The needs of their community are what inspires them and their work. Their Arm The Girls initiative is a direct response to murder and violence. Their needs of having safety, protection, and dignity aren’t at all new and they’re always ongoing. It’s simply getting dire every year, including in the Bay Area.

“A group like this needs to be in the Bay Area and it needs to be everywhere, to be honest,” said Lewis. “It needs to be in the Bay Area because there are a lot of marginalized people here. Not all of us have money or are rich. It’s good to have this type of outlet for marginalized queer folks and I feel like that’s really important because not a lot of people are doing that. Yes, there’s different aids and stuff, but not a lot of people are doing it specifically for the trans girls and for the queer people.”

Last weekend, the group distributed 70 self-defense kits to 70 applicants; 50 came with the Telfar bag. Some were mailed, some were picked up from a collective member’s home in Oakland, and some were personally delivered in collaboration with Safe Ride Oakland, another local mutual aid group that gives free rides to Black and Indigenous people of color.

Guerilla Davis takes a photo of Yasmine Rosa, Fiera Ferrari and Nikita Lewis in Oakland, Calif.
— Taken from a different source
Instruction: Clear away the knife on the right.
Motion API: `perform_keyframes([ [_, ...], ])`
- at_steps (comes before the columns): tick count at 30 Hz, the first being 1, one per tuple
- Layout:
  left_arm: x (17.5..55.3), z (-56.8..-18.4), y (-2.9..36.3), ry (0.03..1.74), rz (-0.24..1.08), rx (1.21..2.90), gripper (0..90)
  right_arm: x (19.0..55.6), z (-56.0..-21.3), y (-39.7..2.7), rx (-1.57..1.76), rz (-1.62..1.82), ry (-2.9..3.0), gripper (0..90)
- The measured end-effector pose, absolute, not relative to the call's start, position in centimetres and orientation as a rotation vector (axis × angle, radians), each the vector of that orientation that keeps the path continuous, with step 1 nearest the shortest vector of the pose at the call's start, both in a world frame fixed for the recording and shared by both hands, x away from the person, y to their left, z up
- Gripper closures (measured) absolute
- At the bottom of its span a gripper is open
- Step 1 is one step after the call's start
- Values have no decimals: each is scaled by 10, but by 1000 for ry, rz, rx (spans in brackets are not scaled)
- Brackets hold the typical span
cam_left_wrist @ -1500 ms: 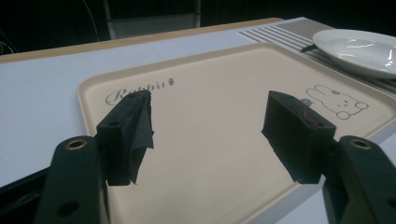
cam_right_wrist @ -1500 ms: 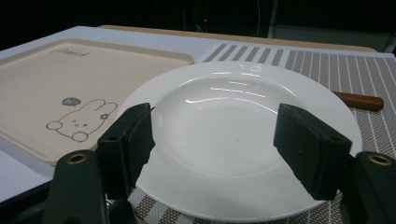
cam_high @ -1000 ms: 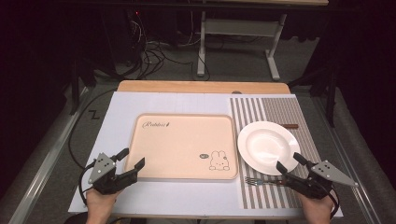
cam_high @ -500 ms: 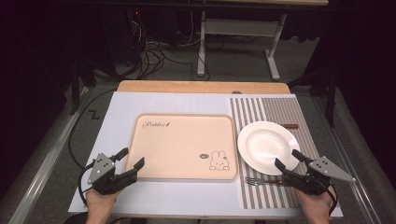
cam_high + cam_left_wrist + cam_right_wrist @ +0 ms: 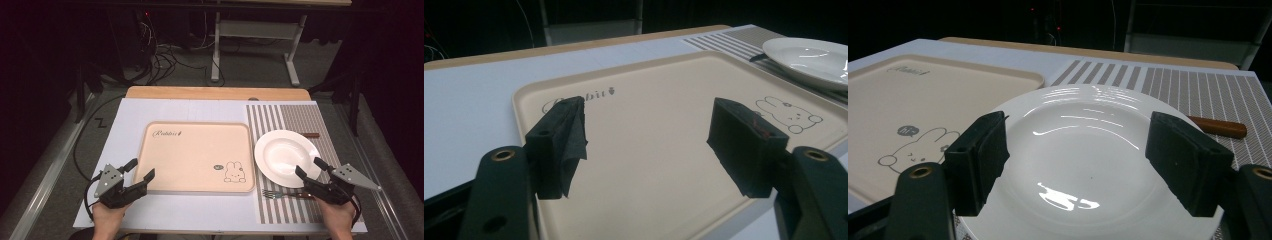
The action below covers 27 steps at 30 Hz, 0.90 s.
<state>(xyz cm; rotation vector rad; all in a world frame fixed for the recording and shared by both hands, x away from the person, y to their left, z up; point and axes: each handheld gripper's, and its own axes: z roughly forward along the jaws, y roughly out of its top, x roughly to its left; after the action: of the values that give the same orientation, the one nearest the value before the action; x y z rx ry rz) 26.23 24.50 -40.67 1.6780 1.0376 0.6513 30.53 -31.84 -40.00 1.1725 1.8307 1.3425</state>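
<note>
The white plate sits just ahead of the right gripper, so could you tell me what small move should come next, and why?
Probably ease the right gripper forward onto the near rim of the white plate: its jaws stand open, aimed at the plate and not touching it.

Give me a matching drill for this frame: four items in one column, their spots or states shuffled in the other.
Items:
1. plate
2. fork
3. tray
4. left hand-held gripper

Places or states:
A. pink, with a rabbit drawing, on the white mat
B. open, at the tray's near left corner
C. white, empty, on the striped placemat
D. lying on the striped placemat just nearer the person than the plate

Pairs: 1-C, 2-D, 3-A, 4-B
</note>
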Motion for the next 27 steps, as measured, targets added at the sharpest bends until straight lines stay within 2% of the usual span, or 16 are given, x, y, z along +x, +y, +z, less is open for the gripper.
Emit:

Guerilla Davis takes a photo of Yasmine Rosa, Fiera Ferrari and Nikita Lewis in Oakland, Calif.

Patricia Chang

Many of the applicants for Arm The Girls come from very marginalized communities; some were previously or recently incarcerated, homeless or currently do sex work. Because of these factors, not everyone who applied has access to unemployment or stimulus funds.

It’s the intersectionality of this group, with regards to their art, gender identities, ethnicities and sexualities, that defines the collective and the work they do against all their compounded oppression. It’s all by them, for them, a mission the group has had since its inception and will continue to uphold, Davis said.

“There’s so many intersections in all of our identities and that comes with oppression,” said Davis. “We can’t really wait for people to come and fix things for us. It’s different when you’re privileged and you have access to generational wealth versus folks who look like us and have incomes like us. That’s where our name came from. We have the power to do it ourselves — so why not?”